Tras la incertidumbre del resultado electoral de 2006 y las quejas de fraude electoral, los diputados de la coalición lopezobradorista tomaron la tribuna e impidieron el Informe presencial. Tras entregar el documento en el vestíbulo del Congreso, Vicente Fox se despidió, sin interpelaciones ni protestas, con un mensaje televisivo de 26 minutos, grabado en la comodidad de Los Pinos.

Al año siguiente, el primer Informe de Felipe Calderón pasaría a la historia como el más breve del recinto parlamentario: seis minutos. Al día siguiente, en el patio central de Palacio Nacional, daría un mensaje largo frente a una audiencia complaciente y controlada. A partir de 2008, se eliminó la obligación presidencial de entregar el Informe al Congreso. Desde entonces, lo entrega la o el secretario de Gobernación.
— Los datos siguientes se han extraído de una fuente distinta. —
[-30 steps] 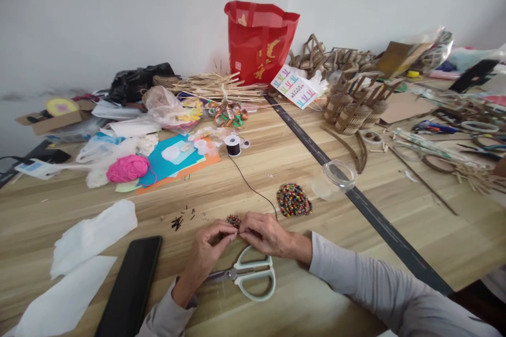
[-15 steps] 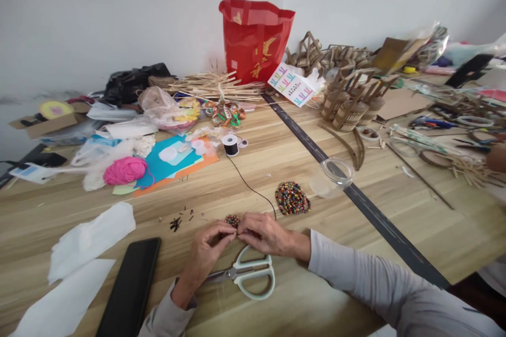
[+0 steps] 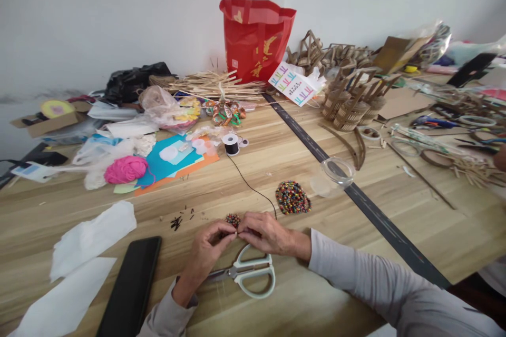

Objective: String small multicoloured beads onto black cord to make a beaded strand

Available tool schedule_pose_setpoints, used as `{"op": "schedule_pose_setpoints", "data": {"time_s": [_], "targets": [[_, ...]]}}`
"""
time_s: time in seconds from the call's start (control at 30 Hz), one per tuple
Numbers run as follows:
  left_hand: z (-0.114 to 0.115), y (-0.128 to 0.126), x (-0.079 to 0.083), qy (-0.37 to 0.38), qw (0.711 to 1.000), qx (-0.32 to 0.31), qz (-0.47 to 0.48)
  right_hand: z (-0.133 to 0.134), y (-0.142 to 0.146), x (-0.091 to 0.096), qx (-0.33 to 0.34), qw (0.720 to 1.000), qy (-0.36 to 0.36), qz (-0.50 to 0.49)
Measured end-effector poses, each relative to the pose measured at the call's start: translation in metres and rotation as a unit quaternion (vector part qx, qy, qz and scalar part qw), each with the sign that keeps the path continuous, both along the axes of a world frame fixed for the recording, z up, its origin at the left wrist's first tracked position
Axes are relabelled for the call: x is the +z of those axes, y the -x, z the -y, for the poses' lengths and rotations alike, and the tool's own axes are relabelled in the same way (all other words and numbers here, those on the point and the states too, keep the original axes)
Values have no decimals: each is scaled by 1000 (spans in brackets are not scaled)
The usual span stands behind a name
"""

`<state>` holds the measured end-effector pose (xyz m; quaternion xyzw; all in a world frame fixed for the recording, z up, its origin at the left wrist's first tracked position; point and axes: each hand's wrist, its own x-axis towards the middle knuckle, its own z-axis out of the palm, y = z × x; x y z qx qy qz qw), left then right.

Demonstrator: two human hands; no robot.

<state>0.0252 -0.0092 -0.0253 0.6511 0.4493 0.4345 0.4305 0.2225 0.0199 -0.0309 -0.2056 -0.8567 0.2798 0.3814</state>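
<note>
My left hand [image 3: 207, 245] and my right hand [image 3: 263, 231] meet fingertip to fingertip near the table's front, both pinched closed. A black cord [image 3: 255, 189] runs from a white-flanged spool [image 3: 230, 145] to my right hand, where it goes out of sight. What sits between the fingertips is too small to make out. Just beyond them lies a small cluster of coloured beads [image 3: 232, 219]; a larger heap of beads [image 3: 292, 197] lies to the right. Scissors with white handles [image 3: 255, 274] rest below my hands, their blades partly behind my left wrist.
Short black pieces [image 3: 176, 222] lie left of my hands. A black phone [image 3: 130, 284] and white paper sheets [image 3: 90, 231] are farther left. Pink yarn [image 3: 125, 169], a clear tape roll [image 3: 338, 171], small woven baskets [image 3: 350, 110] and a red bag [image 3: 256, 42] stand farther back.
Both hands stay pinched together in nearly the same place. The whole view has shifted very slightly; nothing else has visibly moved.
</note>
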Motion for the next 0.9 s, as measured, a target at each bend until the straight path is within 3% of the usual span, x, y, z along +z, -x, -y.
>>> {"op": "schedule_pose_setpoints", "data": {"time_s": [0.9], "targets": [[0,0,-4,18,1000,4,19,0,0,-4,8,1000,-3,-4]]}}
Los ciudadanos hoy tenemos derecho a un mensaje transmitido en vivo frente a una audiencia aplaudidora y controlada. El acto permite una glosa en la que durante varios días comparecen frente al Congreso las y los secretarios de Estado y directores de las empresas productivas. El interés público de estas comparecencias, frente a un Congreso mayoritariamente oficialista, es limitado.

El dato frente al relato

El discurso del segundo Informe de Gobierno de la presidenta Claudia Sheinbaum contó con una fuerte dosis de optimismo en materia de seguridad, legalidad y desempeño socioeconómico —contrastante con las preocupaciones del mexicano promedio según la última encuesta de Enkoll.
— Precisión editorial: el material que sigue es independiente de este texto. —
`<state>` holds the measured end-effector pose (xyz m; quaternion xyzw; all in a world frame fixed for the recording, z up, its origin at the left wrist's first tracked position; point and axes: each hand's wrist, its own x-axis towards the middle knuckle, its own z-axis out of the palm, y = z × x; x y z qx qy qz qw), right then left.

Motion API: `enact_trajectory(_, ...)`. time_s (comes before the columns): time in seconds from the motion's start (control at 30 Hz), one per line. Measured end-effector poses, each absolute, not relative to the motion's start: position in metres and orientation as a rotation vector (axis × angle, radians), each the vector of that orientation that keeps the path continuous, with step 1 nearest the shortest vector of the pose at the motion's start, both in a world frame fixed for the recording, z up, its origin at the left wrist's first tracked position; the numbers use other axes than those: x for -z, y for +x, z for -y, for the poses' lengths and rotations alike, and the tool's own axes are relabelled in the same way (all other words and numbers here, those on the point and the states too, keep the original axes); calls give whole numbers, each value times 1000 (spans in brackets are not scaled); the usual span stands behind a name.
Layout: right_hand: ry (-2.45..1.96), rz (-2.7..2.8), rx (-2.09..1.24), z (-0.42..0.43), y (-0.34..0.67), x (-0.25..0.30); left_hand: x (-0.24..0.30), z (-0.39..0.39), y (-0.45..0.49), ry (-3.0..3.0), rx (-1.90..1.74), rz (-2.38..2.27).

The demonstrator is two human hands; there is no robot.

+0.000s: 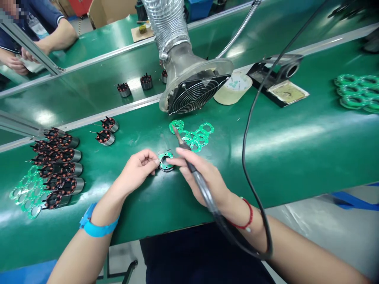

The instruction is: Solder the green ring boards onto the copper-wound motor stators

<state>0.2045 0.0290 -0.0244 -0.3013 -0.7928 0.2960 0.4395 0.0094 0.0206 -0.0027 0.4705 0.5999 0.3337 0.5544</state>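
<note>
Squarely between the two hands, near the front edge of the green bench [296, 157], sits a small stator [166, 161] capped with a green ring. The left hand [139, 167] comes at it from the left and pinches its rim with thumb and fingertips; a blue strap [94, 225] circles that wrist. The right hand [204, 179] lies just right of the stator, closed around an iron [207, 197], with its forefinger stretched out to touch the stator's right edge. The iron's tip points away from the person and ends beyond the stator, clear of it, at the near edge of a ring pile [195, 136]. Its black cable [251, 118] loops under the right forearm and climbs across the bench toward the stand [278, 77], well off to the right. A red band [249, 215] sits on the right wrist. Behind the ring pile a fan [192, 92] on a ribbed duct faces the work, with a tape roll [233, 87] just beside it. To the far left, a stator stack [59, 165] lies in rows on its sides, partly over more green rings. A stator pair [106, 132] lies between that stack and the hands. In the upper left corner another person's arms [53, 39] rest on the far bench.
</note>
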Motion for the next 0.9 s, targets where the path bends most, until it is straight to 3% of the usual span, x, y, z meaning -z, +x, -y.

Los resultados de las obras emblemáticas heredadas de la pasada administración colocan al relato por encima de los datos disponibles. Resaltan en particular cuatro: el Tren Maya, Mexicana de Aviación, el Tren Interocéanico y el Aeropuerto Felipe Ángeles. Los datos mencionados en el discurso se centraron en medir el éxito a partir del número de usuarios y el cumplimiento de metas “conforme a lo previsto”. Esta información impidió conocer su verdadera rentabilidad social —esto es, la capacidad de una inversión para generar beneficios a la población en relación con los recursos invertidos— que, junto con datos verificables, es lo mínimo que se exige en el consejo de administración de cualquier empresa.
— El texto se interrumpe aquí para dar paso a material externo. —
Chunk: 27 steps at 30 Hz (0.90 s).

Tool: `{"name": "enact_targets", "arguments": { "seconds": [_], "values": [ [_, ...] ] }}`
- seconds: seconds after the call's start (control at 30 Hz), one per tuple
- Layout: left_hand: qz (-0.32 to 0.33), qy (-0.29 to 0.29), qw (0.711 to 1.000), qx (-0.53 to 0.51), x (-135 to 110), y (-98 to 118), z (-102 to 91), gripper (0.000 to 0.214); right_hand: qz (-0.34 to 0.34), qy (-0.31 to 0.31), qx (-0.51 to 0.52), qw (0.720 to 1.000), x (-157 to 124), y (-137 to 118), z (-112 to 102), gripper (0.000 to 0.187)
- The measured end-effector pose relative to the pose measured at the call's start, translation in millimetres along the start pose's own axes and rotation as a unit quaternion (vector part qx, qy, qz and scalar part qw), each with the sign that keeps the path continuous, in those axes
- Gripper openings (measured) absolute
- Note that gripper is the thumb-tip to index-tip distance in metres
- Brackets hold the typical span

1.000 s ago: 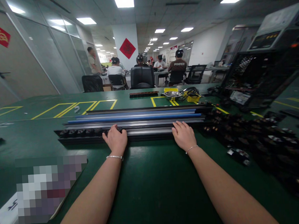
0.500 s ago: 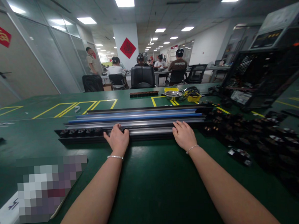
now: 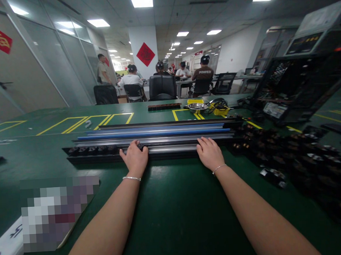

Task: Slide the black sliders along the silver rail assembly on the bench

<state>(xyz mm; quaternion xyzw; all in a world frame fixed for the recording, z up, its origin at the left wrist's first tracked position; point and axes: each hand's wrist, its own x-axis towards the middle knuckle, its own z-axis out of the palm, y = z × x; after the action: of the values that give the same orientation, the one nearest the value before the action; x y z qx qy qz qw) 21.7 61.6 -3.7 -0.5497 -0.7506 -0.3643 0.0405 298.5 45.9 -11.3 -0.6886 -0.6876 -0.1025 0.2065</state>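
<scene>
Both your hands are at the front rail (image 3: pixel 172 149), which lies crosswise on the green desk (image 3: pixel 179 219), straight ahead of you. Your left hand (image 3: pixel 134 158) rests over its middle, fingers bent across the top and thumb spread to the side; a black part shows just beside it, but you cannot tell whether the fingers grip it. Your right hand (image 3: pixel 210 152) lies near the rail's right end, fingers together and curled over the top; whether they clasp the rail or only press on it, you cannot tell. A row of black parts (image 3: pixel 92 150) sits in the rail to the left of your left hand. Behind it, more rails lie parallel, with a blue strip (image 3: pixel 156 134) among them. To your right spreads a heap (image 3: pixel 314 168) of dark parts, with a computer case (image 3: pixel 283 84) beyond. A metal bowl (image 3: pixel 198 107) stands farther back.
</scene>
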Motion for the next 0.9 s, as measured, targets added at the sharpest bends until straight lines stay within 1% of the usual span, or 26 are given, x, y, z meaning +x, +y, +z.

Los cuatro proyectos han funcionado con subsidios y han tenido un sobrecosto conforme al precio inicial que va del 44 % al 176 %, según datos publicados por la Secretaría de Hacienda. Bajo el argumento de seguridad nacional, estas obras administradas por las Fuerzas Armadas cuentan con reservas de información preocupantes. Así, el costo total del proyecto del Tren Maya (hasta 2027 y 2028) se ha reservado por cinco años. Los reportes de incidentes operativos del Tren Interoceánico pueden extender su reserva hasta 2031. También han sido reservadas, hasta 2029 y 2031 las actas del Consejo de Administración relativas a la distribución de subsidios y contratos militares para interconexión del Aeropuerto Felipe Ángeles y los contratos de arrendamiento y estudios de viabilidad de Mexicana de Aviación.

En los siguientes días el Informe será objeto de la glosa y de una gira en todos los estados del país para “rendir cuentas a los mexicanos”. Para que este ejercicio suceda, se necesitarán más datos y mucho menos relato. 

*Lourdes Morales Canales es coordinadora del Programa de Ciudadanía en México Evalúa.